▸ **Problem to work on**:
When copying the data below, keep only the lines from the one with "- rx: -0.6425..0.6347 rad" through the one with "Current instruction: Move", word for word, and skip the pictures.

▸ **Available data**:

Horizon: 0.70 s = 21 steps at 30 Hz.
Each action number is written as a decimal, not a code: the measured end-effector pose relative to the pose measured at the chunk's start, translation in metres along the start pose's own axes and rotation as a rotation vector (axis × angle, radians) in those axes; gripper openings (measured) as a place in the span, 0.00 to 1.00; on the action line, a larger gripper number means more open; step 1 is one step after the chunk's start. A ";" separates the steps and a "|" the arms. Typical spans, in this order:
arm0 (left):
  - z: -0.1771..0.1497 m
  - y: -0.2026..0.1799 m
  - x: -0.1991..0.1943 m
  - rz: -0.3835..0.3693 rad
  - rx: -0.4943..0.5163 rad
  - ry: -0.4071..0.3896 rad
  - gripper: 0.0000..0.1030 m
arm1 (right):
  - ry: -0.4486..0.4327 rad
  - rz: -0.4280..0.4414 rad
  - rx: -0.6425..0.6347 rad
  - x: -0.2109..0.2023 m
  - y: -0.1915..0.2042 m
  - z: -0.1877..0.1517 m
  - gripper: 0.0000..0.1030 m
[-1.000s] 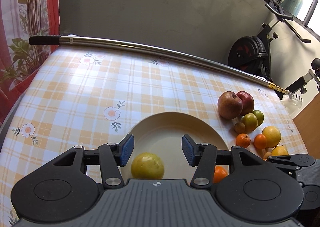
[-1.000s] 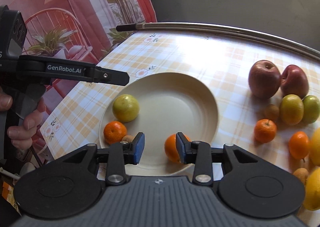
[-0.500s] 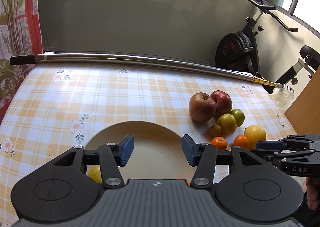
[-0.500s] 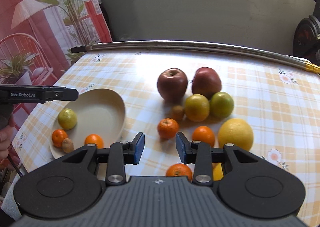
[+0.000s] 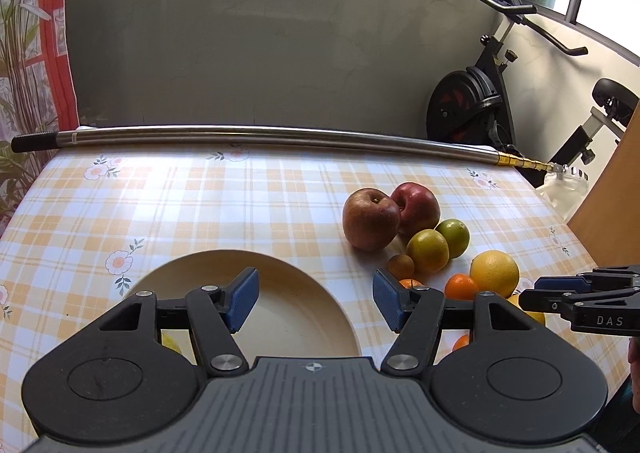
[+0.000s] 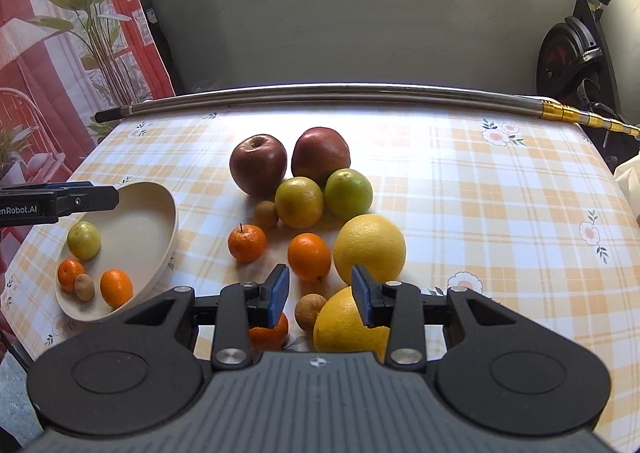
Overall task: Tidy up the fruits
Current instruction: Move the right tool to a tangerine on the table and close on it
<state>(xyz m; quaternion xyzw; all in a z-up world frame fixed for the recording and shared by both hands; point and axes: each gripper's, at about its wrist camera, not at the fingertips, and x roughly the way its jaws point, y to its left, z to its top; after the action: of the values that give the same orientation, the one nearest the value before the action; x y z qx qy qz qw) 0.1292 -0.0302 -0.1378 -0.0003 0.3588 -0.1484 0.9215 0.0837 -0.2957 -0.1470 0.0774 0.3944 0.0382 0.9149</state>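
Observation:
A cream plate (image 6: 156, 221) lies at the left and holds a yellow-green citrus (image 6: 83, 240), two mandarins (image 6: 116, 287) and a small brown fruit (image 6: 84, 286). To its right a loose pile holds two red apples (image 6: 258, 164), green citrus (image 6: 348, 192), mandarins (image 6: 309, 256) and two big yellow fruits (image 6: 369, 247). My right gripper (image 6: 320, 295) is open and empty above the pile's near side. My left gripper (image 5: 314, 301) is open and empty above the plate (image 5: 296, 313); the pile (image 5: 371, 219) lies to its right.
A long steel pole (image 6: 360, 93) lies along the far edge of the checked tablecloth (image 6: 500, 213). An exercise bike (image 5: 480, 105) stands beyond the right corner. A grey wall is behind, a red curtain at the left.
My right gripper has swung from over the plate to over the fruit pile and stays open. My left gripper has lifted and turned right, so the pile now shows ahead.

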 end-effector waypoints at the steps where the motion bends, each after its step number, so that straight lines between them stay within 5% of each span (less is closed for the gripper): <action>1: -0.002 -0.003 -0.001 0.011 0.009 -0.006 0.64 | -0.001 0.002 -0.001 -0.001 0.001 -0.002 0.37; 8: -0.018 -0.013 -0.015 0.060 0.038 -0.023 0.64 | -0.031 0.002 0.029 -0.003 0.012 -0.016 0.37; 21: -0.026 -0.001 -0.020 0.041 -0.019 -0.009 0.64 | 0.003 0.016 0.035 0.009 0.029 -0.031 0.37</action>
<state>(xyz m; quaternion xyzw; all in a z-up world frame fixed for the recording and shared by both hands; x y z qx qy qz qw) 0.0977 -0.0232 -0.1431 -0.0022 0.3562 -0.1261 0.9259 0.0673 -0.2626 -0.1699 0.0966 0.3958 0.0388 0.9124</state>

▸ **Written reply**:
  - rx: -0.6425..0.6347 rad
  - x: -0.2109..0.2023 m
  - y: -0.1915..0.2042 m
  - z: -0.1877..0.1517 m
  - gripper: 0.0000..0.1030 m
[-1.000s] 
[-1.000s] 
[-0.500s] 
[-0.500s] 
[+0.000s] 
[+0.000s] 
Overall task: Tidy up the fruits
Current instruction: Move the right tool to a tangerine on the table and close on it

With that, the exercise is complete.